• _Action item_
Starting at the line below that contains "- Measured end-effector" and ending at the line that contains "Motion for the", retype each line exactly as it stands, but omit the pictures.

━━━

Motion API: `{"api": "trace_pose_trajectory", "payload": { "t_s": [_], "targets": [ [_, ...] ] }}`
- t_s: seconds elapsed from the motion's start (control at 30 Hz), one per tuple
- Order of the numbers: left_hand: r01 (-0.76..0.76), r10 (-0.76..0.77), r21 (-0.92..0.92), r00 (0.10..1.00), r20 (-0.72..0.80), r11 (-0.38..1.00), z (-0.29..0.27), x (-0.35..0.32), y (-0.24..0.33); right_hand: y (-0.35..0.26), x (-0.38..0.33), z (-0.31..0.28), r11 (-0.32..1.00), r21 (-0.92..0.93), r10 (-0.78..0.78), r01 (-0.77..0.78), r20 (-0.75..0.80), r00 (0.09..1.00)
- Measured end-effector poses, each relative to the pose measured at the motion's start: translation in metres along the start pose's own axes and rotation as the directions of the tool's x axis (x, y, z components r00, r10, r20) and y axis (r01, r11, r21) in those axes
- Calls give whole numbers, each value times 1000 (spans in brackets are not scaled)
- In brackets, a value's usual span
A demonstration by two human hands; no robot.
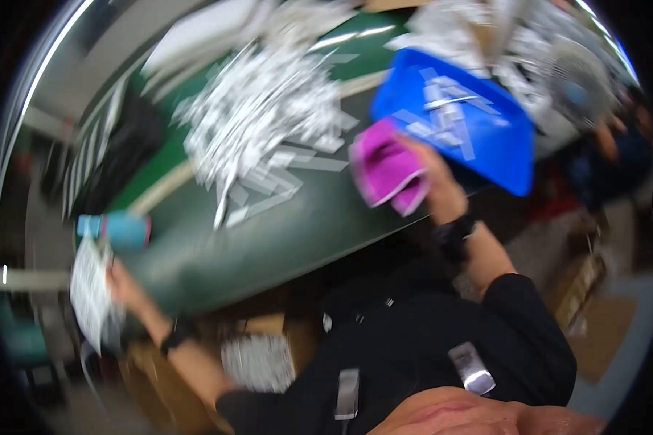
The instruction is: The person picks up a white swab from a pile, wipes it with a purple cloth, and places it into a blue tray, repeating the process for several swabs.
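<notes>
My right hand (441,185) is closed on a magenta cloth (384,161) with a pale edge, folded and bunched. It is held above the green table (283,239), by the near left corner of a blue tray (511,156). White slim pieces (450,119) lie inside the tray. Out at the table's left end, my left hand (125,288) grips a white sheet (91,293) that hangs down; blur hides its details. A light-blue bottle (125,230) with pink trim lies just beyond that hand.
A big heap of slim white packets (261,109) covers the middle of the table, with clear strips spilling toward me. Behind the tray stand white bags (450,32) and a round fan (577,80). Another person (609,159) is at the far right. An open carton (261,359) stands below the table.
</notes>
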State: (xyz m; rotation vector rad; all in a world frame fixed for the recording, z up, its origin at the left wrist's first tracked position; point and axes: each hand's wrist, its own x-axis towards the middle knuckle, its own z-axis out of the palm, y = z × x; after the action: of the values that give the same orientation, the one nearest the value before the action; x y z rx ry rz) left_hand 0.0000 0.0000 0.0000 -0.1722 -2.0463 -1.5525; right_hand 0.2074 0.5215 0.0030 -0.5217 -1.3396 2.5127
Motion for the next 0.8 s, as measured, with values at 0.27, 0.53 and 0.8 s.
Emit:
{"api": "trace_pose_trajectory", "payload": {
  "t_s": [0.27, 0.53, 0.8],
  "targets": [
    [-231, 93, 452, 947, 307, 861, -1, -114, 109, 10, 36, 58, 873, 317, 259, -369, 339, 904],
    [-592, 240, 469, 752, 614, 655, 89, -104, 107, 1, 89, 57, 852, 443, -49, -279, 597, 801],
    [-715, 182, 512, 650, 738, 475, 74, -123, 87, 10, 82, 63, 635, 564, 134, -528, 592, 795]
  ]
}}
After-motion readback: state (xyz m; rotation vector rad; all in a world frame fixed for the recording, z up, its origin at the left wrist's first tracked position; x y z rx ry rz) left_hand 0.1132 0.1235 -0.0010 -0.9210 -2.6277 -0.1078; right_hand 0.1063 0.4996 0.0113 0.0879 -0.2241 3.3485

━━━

• _Task response_
- Measured end-effector poses, each relative to the pose measured at the motion's start: translation in metres along the start pose's own axes and rotation as the directions of the tool's x axis (x, y, z components r00, r10, r20) and y axis (r01, r11, r21) in those axes
- Calls give whole numbers, each value times 1000 (spans in brackets are not scaled)
- In brackets, a value's usual span
A demonstration by two human hands; no robot.
The instruction is: The person picks up a white swab from a pile, wipes it with a purple cloth, and places it into a blue tray, repeating the process for several swabs.
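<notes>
My right hand (441,185) is closed on a magenta cloth (384,161) with a pale edge, folded and bunched. It is held above the green table (283,239), by the near left corner of a blue tray (511,156). White slim pieces (450,119) lie inside the tray. Out at the table's left end, my left hand (125,288) grips a white sheet (91,293) that hangs down; blur hides its details. A light-blue bottle (125,230) with pink trim lies just beyond that hand.
A big heap of slim white packets (261,109) covers the middle of the table, with clear strips spilling toward me. Behind the tray stand white bags (450,32) and a round fan (577,80). Another person (609,159) is at the far right. An open carton (261,359) stands below the table.
</notes>
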State: (xyz m; rotation vector rad; all in a world frame fixed for the recording, z up, its origin at the left wrist's first tracked position; point and axes: each hand's wrist, its own x-axis towards the middle knuckle, its own z-axis out of the palm, y = z × x; after the action: of the values that give the same orientation, the one nearest the value before the action; x y z rx ry rz) left_hand 0.0000 0.0000 0.0000 -0.1722 -2.0463 -1.5525; right_hand 0.2074 0.5215 0.0030 -0.5217 -1.3396 2.5127
Motion for the next 0.8 s, as measured, with values at 0.27, 0.53 and 0.8 s.

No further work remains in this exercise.